Friday, June 29, 2007

Why Bush Is Out Of It

GQ has an interview with Dan Bartlett, President Bush's departing communications director, in this month's issue. You can read the interview, which is by Bartlett's fellow Texan Robert Draper, on its website. The most interesting exchange is reprinted below, wherein Draper asks Bartlett whether the White House is in touch with reality.

To read some of Karl Rove’s recent comments, you’d think the state of the administration has never been rosier. Does anyone provide a reality check for the White House?
The president’s closest advisers are paid to make sure he understands every aspect of the decision he has to make. And I can confidently say that in the five years I’ve had this job, we haven’t walked blindly into decisions. Now have there been missteps? Of course. But I don’t buy this notion that Bush lives in a bubble. You can disagree fundamentally with the decisions he makes, but I don’t think they are based on a lack of understanding of what’s going on around him.
So then how do you get your reality check?
I have an informal group of advisers who are in the communications field, who work in various jobs in corporate America or have served in government. They come in once a quarter, and we have a working session where I pick their brains about what they’re seeing from the president: What are the visuals, what’s working and not working. Kind of my own focus group—people who’ve served in my role as communications directors, people who’ve worked in Fortune 500 companies, people who are at the highest level of corporate communications who aren’t directly involved in politics but who follow it. They know my trade, and I can ask them, “I know this isn’t working. How do I communicate it better?” Or they’ll say, “We want to see Bush more personally—not from behind the podium.”

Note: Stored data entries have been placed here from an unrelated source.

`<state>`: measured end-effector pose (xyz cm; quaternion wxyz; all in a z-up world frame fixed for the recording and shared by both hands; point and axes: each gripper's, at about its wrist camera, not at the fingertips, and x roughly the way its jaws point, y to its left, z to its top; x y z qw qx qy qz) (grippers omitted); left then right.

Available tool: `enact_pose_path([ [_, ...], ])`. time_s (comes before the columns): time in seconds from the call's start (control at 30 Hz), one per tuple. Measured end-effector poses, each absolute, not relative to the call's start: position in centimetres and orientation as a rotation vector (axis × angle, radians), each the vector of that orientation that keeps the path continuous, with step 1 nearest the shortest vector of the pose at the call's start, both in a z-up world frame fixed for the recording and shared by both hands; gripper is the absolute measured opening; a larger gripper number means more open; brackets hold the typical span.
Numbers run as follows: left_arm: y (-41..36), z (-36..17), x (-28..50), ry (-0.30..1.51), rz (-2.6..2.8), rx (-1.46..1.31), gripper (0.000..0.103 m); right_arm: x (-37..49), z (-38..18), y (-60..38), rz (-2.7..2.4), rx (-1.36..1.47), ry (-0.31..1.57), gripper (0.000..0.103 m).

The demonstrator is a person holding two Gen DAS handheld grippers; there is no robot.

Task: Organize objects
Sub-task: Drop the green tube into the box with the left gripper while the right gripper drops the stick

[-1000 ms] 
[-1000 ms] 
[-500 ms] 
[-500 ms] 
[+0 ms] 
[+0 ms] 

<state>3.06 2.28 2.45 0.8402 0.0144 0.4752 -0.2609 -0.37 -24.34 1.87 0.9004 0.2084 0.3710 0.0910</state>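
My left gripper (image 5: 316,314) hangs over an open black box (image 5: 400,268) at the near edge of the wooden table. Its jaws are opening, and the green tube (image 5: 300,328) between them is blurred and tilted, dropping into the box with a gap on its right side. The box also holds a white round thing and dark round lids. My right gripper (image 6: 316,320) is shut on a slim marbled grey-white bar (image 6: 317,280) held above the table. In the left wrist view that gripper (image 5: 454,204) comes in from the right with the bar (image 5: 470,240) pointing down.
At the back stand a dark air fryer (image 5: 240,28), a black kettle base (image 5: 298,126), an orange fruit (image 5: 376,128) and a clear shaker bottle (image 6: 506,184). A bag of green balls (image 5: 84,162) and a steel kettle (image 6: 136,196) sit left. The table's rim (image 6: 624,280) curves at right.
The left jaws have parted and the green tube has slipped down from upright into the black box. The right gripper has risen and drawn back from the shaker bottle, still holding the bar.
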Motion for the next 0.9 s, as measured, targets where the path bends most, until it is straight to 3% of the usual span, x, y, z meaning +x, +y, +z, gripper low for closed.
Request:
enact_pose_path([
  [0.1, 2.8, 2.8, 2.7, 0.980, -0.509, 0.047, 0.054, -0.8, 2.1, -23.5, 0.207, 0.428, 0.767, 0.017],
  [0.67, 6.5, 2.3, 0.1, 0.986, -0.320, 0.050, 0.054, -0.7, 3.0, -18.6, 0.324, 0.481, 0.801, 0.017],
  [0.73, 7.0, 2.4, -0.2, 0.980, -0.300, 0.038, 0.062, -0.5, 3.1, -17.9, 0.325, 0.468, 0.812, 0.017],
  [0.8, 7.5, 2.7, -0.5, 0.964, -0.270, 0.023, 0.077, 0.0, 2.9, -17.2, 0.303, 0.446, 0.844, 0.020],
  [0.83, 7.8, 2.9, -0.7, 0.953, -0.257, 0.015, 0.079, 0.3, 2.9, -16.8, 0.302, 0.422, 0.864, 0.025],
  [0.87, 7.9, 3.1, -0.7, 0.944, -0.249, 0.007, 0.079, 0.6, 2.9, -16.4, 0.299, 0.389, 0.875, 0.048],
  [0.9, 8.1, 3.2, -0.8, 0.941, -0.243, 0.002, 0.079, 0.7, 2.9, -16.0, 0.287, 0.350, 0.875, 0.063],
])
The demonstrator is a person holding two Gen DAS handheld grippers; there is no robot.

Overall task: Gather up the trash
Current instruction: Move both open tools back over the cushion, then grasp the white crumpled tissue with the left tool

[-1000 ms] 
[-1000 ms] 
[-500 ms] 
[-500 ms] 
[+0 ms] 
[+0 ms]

Now, Dan, I'm sure you're a smart guy, very articulate and a good American and all that. But -- and excuse me for putting this so bluntly -- ARE YOU OUT OF YOUR FU*CKING MIND? Do you really think that serving as a reality check on this Administration involves meeting four time a year with a bunch of Madison Avenue schmucks to see whether "the visuals" are working? Do you really think that sitting down with a group of your peers, whom you describe as all working for Fortune 500 companies and the like, has anything to do with a "reality" check?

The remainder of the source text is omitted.